DE629483C - Resilient pulling and pushing device, especially for central buffer couplings of vehicles - Google Patents

Description

GERMAN EMPIRE

ISSUED ON
May 6, 1936

REICH PATENT OFFICE

PATENT LETTERING

CLASS 2Oe QRUPPE

Patented in the German Empire on September 23, 1930

The invention is based on the known resilient pulling and pushing devices two pull and push rods, which are held by a spring (rod spring) Lock are coupled together and by at least one on both sides of the lock arranged further spring (box spring) are in connection with the vehicle frame (Alma device). These devices are known to take the strong ones on both sides Tensile and, above all, compressive forces and hold these forces up to one exceptionally small part away from the carriage frame. The one-sided compressive forces that

z. B. play a role when maneuvering when two cars collide, but will in the known devices mainly by the opposite of the rod spring weak box springs and,

ao if the working capacity of the box springs is no longer sufficient to accommodate them, unsprung transferred to the carriage frame.

The invention now aims to make the Almavoreinrichtung so that their cheap Properties with respect to mutual forces are retained in the case of unilateral compressive forces but the great working capacity of the rod spring for resilient shock transmission is used on the carriage frame.

The invention solves this problem essentially in that one in the web the plate of each box spring arranged stop, as known per se, from the end stop the outer plate of the box spring is further away than from the end stop of the inner plate facing the rod lock this feather.

Then, with one-sided printing, it becomes significant stiffer rod spring after exhaustion of the small stroke of one, the pressure side turned away box spring for the resilient transmission of a one-sided impact with exploited.

In the known vehicles without a continuous pull and bumper, so in those only box springs are provided, the different dimensioning of the distance has the stop of the spring plates only serves the purpose of increasing compression when pressure is applied to achieve the box spring than with train. This known means is part of the subject matter of the invention used for a new purpose, namely, in vehicles with the Alm device, in the event of a one-sided impact, the use stiff rod springs for resilient shock transmission to the carriage frame.

On the drawing shows

Fig. Ι a schematic top view of an embodiment of the invention and

Fig. 2 is a spring diagram for the embodiment according to Fig. 1.

*) The patent seeker stated as the inventor:

Dipl.-Ing.
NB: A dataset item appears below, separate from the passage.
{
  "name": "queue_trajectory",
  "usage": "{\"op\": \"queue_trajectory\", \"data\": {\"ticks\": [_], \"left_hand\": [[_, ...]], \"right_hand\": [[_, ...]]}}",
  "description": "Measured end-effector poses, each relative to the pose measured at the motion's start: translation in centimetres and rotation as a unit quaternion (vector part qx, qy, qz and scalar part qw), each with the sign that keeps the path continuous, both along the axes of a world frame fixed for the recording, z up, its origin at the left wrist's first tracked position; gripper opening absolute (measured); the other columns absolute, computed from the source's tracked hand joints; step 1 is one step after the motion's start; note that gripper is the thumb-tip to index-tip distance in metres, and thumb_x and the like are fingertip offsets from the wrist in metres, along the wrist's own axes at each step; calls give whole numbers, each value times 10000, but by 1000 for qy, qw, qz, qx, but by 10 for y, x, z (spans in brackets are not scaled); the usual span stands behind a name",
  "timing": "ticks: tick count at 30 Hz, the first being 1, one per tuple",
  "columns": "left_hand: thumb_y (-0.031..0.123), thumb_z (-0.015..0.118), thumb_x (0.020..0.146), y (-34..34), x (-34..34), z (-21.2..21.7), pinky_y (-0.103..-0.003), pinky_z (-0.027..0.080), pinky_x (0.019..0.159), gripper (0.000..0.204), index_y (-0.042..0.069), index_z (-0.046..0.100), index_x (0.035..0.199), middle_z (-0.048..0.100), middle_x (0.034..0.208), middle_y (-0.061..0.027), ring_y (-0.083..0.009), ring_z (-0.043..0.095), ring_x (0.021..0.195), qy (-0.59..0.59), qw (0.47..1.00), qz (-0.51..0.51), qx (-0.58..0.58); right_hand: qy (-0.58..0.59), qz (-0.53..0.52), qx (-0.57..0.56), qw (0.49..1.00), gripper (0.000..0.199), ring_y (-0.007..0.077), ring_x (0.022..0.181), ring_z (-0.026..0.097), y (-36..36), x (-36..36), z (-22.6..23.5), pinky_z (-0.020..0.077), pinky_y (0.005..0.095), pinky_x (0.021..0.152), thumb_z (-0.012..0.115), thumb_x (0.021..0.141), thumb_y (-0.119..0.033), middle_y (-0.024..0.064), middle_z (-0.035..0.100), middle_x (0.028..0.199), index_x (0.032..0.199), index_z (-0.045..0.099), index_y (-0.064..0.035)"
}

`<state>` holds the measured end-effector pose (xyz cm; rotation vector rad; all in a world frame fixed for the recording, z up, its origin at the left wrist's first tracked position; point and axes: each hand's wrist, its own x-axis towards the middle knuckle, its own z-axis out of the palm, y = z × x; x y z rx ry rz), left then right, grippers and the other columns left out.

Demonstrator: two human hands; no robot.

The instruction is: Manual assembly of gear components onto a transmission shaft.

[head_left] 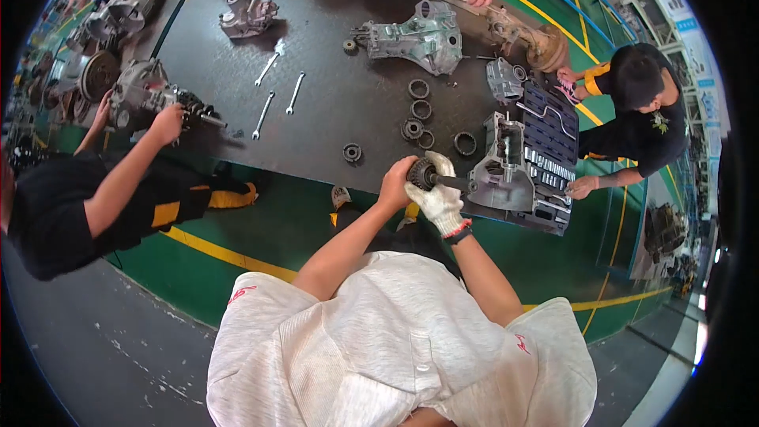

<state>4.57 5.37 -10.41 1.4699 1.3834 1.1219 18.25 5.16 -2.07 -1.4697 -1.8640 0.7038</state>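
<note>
Dark mat (332, 103); hands (419, 186) around toothed steel shaft (435, 178).

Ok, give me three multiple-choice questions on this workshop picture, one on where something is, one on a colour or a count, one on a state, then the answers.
1. Where does the geared shaft sit?
A. between both hands
B. on the green floor
C. in the socket tray

2. How many spanners lie loose on the dark mat?
A. one
B. three
C. six

3. Which hand wears a white knit glove?
A. neither
B. left hand
C. right hand

Answers: 1 A, the left hand and right hand both grip it at the mat's edge. 2 B, three lie side by side. 3 C, the right is gloved and the left bare.
</note>
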Motion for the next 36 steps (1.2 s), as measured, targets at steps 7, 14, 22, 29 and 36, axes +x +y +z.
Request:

Heinrich Egen in Essen,

In the underframe y4 of a railroad car, two train I, "and push rods E are slidably mounted, with which the coupling heads e ^{1 of} a central buffer coupling are rigidly connected. The rods B carry collars e ⁴ and e ⁵ , which act as stops for slidable" Spring plates M and M ¹ or L and V- mounted on rods £ are used. Between the plates M and M ^{1 there} is a spring K ¹ inserted with pretension ίο and between the plates L and L ¹ an equally strong spring K inserted with the same preload. For the plates M, M ¹ or L, L ¹ stops o ¹ , N ¹ , a ² or a ^s , N, al · »5 are provided on the underframe A , and the arrangement here is such that the distance f _{d of} the stops α ¹ , N ¹ or a ⁴ , N is greater than the distance f _{z of} the stops a ² , N ¹ or ö *, N. The springs K and K ¹ act as so-called box springs, ie they transfer their stresses directly to the underframe A of the car body.
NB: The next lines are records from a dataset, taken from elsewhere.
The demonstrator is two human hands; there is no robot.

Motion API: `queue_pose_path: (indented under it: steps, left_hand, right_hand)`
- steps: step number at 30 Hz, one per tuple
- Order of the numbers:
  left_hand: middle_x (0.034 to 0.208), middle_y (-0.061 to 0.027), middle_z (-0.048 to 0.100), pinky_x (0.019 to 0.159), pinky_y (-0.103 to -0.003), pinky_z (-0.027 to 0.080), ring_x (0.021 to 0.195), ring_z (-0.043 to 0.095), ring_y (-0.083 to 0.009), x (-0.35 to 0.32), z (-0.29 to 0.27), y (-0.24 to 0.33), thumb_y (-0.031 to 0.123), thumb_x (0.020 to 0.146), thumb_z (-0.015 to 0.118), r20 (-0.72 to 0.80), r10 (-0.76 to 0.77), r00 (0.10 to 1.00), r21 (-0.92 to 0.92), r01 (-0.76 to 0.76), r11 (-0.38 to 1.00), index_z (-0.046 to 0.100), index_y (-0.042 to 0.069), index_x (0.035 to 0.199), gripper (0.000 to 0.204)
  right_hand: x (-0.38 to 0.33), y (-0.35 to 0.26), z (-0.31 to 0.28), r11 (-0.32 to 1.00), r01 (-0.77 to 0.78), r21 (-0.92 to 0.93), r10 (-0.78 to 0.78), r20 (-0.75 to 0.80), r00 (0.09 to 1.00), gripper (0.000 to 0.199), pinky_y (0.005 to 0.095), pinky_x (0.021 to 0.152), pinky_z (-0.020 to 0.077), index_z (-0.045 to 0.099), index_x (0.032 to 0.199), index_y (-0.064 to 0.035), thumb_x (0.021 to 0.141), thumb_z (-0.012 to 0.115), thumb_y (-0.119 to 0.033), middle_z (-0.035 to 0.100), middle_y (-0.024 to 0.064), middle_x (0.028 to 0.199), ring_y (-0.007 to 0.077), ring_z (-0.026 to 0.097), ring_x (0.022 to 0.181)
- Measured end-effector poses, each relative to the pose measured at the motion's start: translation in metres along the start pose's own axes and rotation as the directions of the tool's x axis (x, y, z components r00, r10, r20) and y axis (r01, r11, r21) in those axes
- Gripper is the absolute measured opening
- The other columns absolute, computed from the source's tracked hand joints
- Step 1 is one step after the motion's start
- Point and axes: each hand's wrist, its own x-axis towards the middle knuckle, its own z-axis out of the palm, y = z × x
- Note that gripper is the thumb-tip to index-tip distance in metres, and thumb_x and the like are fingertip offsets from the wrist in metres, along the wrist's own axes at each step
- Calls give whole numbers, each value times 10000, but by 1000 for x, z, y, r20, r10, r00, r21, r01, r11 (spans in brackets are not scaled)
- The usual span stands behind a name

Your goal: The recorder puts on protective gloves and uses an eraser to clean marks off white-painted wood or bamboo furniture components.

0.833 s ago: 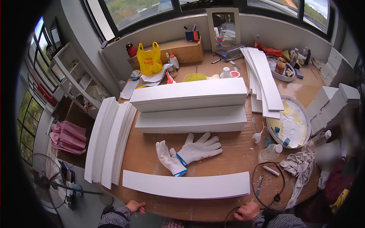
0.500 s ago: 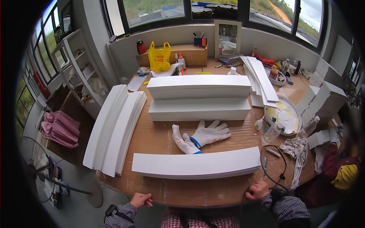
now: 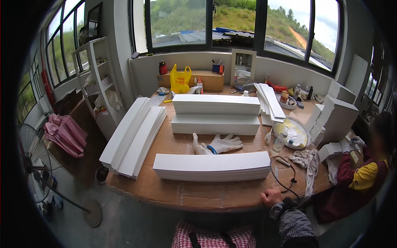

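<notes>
The right hand (image 3: 271,196) is at the near edge of the brown table (image 3: 198,196), its fingers seemingly curled in, though at this size I cannot tell whether they close on anything; the left hand is outside the view, so I cannot tell how its fingers stand. A black cable (image 3: 293,180) loops on the table just beyond the right hand; the front stack (image 3: 211,167) of long white strips lies crosswise near the table's edge, to the left of that hand and well clear of its fingers. Behind this stack lies a pair of white gloves (image 3: 225,144) with blue cuffs; farther back are two more crosswise white stacks (image 3: 215,125); other long strips (image 3: 142,140) lie lengthwise at the left. A crumpled pale rag (image 3: 308,165) lies right of the cable; behind it are clear bottles (image 3: 279,144) and a round tray (image 3: 308,136); a co-worker (image 3: 370,171) is at the far right.
</notes>
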Motion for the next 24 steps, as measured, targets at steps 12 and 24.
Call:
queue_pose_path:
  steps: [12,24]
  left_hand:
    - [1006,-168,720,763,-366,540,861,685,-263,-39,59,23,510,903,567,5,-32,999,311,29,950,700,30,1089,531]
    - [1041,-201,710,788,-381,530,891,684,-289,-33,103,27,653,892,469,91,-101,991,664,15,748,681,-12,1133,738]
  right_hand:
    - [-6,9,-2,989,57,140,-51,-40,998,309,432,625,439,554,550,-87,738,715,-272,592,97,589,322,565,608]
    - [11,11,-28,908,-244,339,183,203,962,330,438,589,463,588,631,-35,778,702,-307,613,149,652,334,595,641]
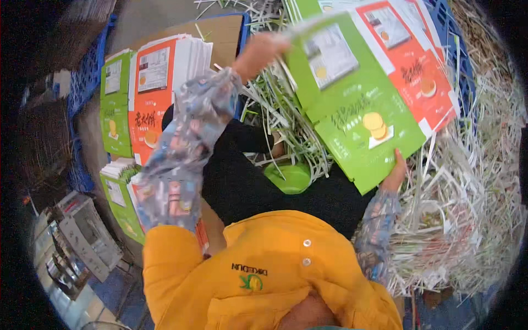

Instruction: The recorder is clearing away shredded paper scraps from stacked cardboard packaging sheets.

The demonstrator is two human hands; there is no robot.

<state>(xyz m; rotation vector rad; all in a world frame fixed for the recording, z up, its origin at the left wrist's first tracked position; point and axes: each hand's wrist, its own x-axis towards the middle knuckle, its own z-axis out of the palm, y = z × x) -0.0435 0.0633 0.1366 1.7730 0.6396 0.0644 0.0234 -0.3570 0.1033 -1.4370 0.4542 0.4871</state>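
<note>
The right hand (395, 175) grasps the near edge of a green card (335, 118), which spreads ahead and to the left of that hand, a red card (426, 82) alongside. The left hand (260, 54), blurred, is beside the green card's far end; I cannot tell whether it grips anything. Paper strips (300, 140) lie between the hands; card stacks (152, 104) stand left of the left hand.

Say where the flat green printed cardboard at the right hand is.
In the head view, the green cardboard is right of centre, between pale paper shreds and flat orange cardboard.
</note>
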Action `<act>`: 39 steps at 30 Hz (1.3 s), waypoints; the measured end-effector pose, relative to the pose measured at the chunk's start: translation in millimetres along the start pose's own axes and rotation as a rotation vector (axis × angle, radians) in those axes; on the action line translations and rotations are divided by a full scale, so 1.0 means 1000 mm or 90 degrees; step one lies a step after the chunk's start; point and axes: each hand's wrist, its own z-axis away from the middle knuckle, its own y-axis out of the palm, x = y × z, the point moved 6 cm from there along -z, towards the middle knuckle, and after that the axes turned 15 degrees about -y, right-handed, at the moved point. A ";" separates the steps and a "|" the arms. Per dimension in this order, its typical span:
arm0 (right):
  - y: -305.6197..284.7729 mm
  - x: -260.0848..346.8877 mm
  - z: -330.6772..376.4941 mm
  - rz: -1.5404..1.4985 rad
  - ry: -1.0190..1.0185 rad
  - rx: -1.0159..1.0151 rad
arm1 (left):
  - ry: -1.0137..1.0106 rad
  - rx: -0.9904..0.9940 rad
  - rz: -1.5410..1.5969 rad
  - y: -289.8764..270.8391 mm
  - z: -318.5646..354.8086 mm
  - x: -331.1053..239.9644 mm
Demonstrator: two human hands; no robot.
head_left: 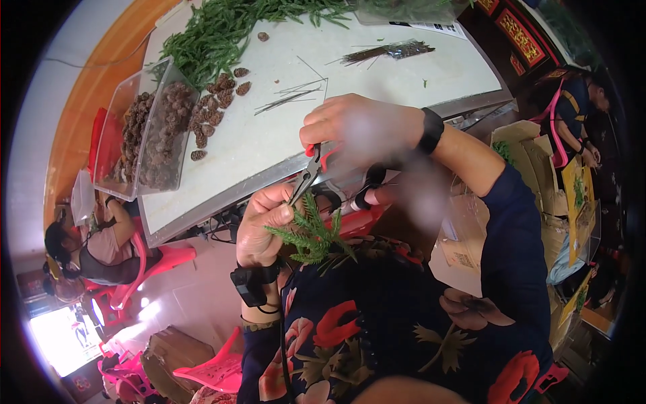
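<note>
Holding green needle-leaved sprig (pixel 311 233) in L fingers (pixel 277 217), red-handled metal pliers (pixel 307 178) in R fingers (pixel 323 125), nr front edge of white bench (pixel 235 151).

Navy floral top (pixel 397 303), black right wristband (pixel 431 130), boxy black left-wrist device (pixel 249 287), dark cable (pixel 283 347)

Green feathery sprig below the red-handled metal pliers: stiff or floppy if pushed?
The green feathery sprig is probably light, being thin and open. Being slender, it likely flexes when pushed, though its fanned spread suggests some springiness.
</note>
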 end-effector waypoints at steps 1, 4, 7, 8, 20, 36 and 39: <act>0.000 0.000 0.001 -0.012 0.013 -0.003 | 0.001 -0.074 -0.024 -0.004 0.002 -0.002; 0.001 -0.001 0.008 0.033 0.071 0.015 | 0.031 -0.083 -0.065 -0.014 0.004 -0.013; 0.001 0.001 0.012 0.063 0.153 0.052 | 0.063 -0.155 -0.145 -0.021 0.003 -0.018; 0.002 0.000 0.014 0.067 0.205 0.081 | 0.079 -0.228 -0.203 -0.026 0.004 -0.021; 0.002 0.012 0.013 0.098 0.222 0.032 | 0.199 -0.426 -0.284 -0.023 0.016 -0.024; 0.015 0.000 -0.022 0.081 0.005 0.013 | 0.002 0.020 0.098 -0.031 0.014 -0.009; 0.015 -0.002 -0.025 0.068 -0.001 0.001 | 0.000 0.060 0.121 -0.028 0.014 -0.012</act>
A stop e ² or e ^{3 is also} rigidly connected to each of the rods E , against which a spring abutment G ¹ or G, which is slidably mounted on the rods E, is supported. Between these lies a helical spring F], which is used with considerable bias and is strong in relation to the springs K or K ^1, which acts as a so-called rod spring, ie allows changes in the distance between the coupling heads e ¹ from one another. The bias of the rod spring F is also considerably greater than the bias of the springs K or K ¹ . Of each of the stoppers e ² and e ³ lead rods H and H ^1, of which on the drawing is illustrated only to the seated on top of each other rod .E abutment G and 6? "The tie rods or H H ¹ are slidably mounted in the stops e ² or e ³ and in the abutments G ¹ or G , and have heads ² and h ³ , against which these parts are supported under the action of the tension of the Staiigen spring F * 5 .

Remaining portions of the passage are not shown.